Corpus

Back To No Future

par Paul Mathias  Du même auteur

      Pierre Todorov  Du même auteur

- L’émotion forme le point de convergence des divers aspects de l’expérience rock de la transgression. Par quoi il ne faut pas entendre l’intensité psychologique d’une expérience musicale, ni même une certaine violence des expériences transgressives de la vie, mais bien une expérience limite de la temporalité de toute expérience. Il y a en effet une sublimité du Rock qui ressortit à son éternel « maintenant ». Ce n’est pas l’insouciance mais bien l’inexistence assumée du futur qui la caractérise : « no future » excède une esthétique punk du désespoir pour désigner la loi même de l’expérience rock du Rock, cristallisée dans l’événementialité du son et de sa préhension corporelle et tout à la fois mentale. Laquelle, contrairement à l’expérience musicale ordinaire, ne se laisse pas penser dans une continuité mélodique, mais bien dans une immédiateté émotionnelle. Les « phrases » de la musique rock ne sont pas des phrases, elles sont des instances déconnectées de leur histoire en même temps que de leur propre unité mélodique. Ou bien si l’on préfère, les lyrics ne sont pas des poèmes[32], et la mélodie est secondaire : primaire est l’expérience émotionnelle de ses propres instants, saisis comme autant de touts en excès d’eux-mêmes. Un concert rock, en ce sens, ne suscite nullement l’expérience d’une « écoute musicale ». La distance du public aux musiciens ne s’atténue pas tandis que progresse le « spectacle », elle inexiste soudain, aux premiers accords de guitare, aux premières détonations de la batterie – et non pas des « percussions », comme au jazz. Ni musiciens, donc, ni auditeurs : l’espace rock du concert est celui d’une confusion dans laquelle l’existence paraît tout bonnement se concentrer non sur une « mélodie » mais sur une série de points émotionnels, sans avant ni après, sans suite ni continuité, série de maintenants valant en eux-mêmes et surchargés d’eux-mêmes, c’est-à-dire densifiés par la déflagration émotionnelle absolue qui éclôt en une temporalité de pure expression.

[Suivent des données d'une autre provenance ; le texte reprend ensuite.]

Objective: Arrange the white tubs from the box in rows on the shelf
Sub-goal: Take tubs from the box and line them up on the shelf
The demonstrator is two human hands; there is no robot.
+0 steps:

Christian Marclay, Guitar Drag, 2000. Collection FNAC, en dépôt au Musée d’art contemporain de Lyon. © DR. Exposition « Sound of Music », curateur Hilde Teerlinck, Maastricht, janvier – mars 2008.

À défaut d’une histoire

S’il existe une « identité rock » lovée autour de l’expérience « outre-musicale » qui la détermine et des manières d’être dans lesquelles elle se singularise en s’exténuant, quelque chose comme une histoire du Rock ne s’en impose pas moins, empiriquement, qui fait d’emblée problème. Peu de similitude en effet entre la musique américaine des années cinquante ou soixante, nostalgiquement décrite dans American Graffiti, et les dégorgements de l’« iguane » Iggy Pop, paradoxalement contemporains de la description cinématographique, mais si éloignés de l’âge des origines tendrement adolescentes que celle-ci prétendit recouvrer. Ce qui commença par exister sur le mode de la revendication, symboliquement musicale, mais au fond sociale, économique, sexuelle – une revendication originaire de « liberté », quoi que ce vocable puisse bien signifier – finit par se cantonner au cri, non de désespoir, non pas précisément revendicatif, mais pur être-là, unique et exclusif, d’une position qui ne fait même plus l’effort de se laisser identifier et dire pour ce qu’elle est : révolte - contestation - accablement - pauvreté - Le paysage industriel de Detroit, pour présent qu’il soit, n’explique ni les Stooges, ni le MC5, ni la distance qui les sépare du gentil Peter Frampton ou des niaiseries appliquées de leur contemporain britannique, l’inimitable Jethro Tull. Et les multiples fils d’Ariane qui parcourent le Rock sont comme autant de pieds de nez à l’histoire, des indicateurs d’atemporalité – ainsi les « influences » souterraines qui, des Who à The Jam et The Clash, puis The Libertines et The Babyshambles, ont projeté les sixties britanniques au cœur d’un revival hyper-contemporain.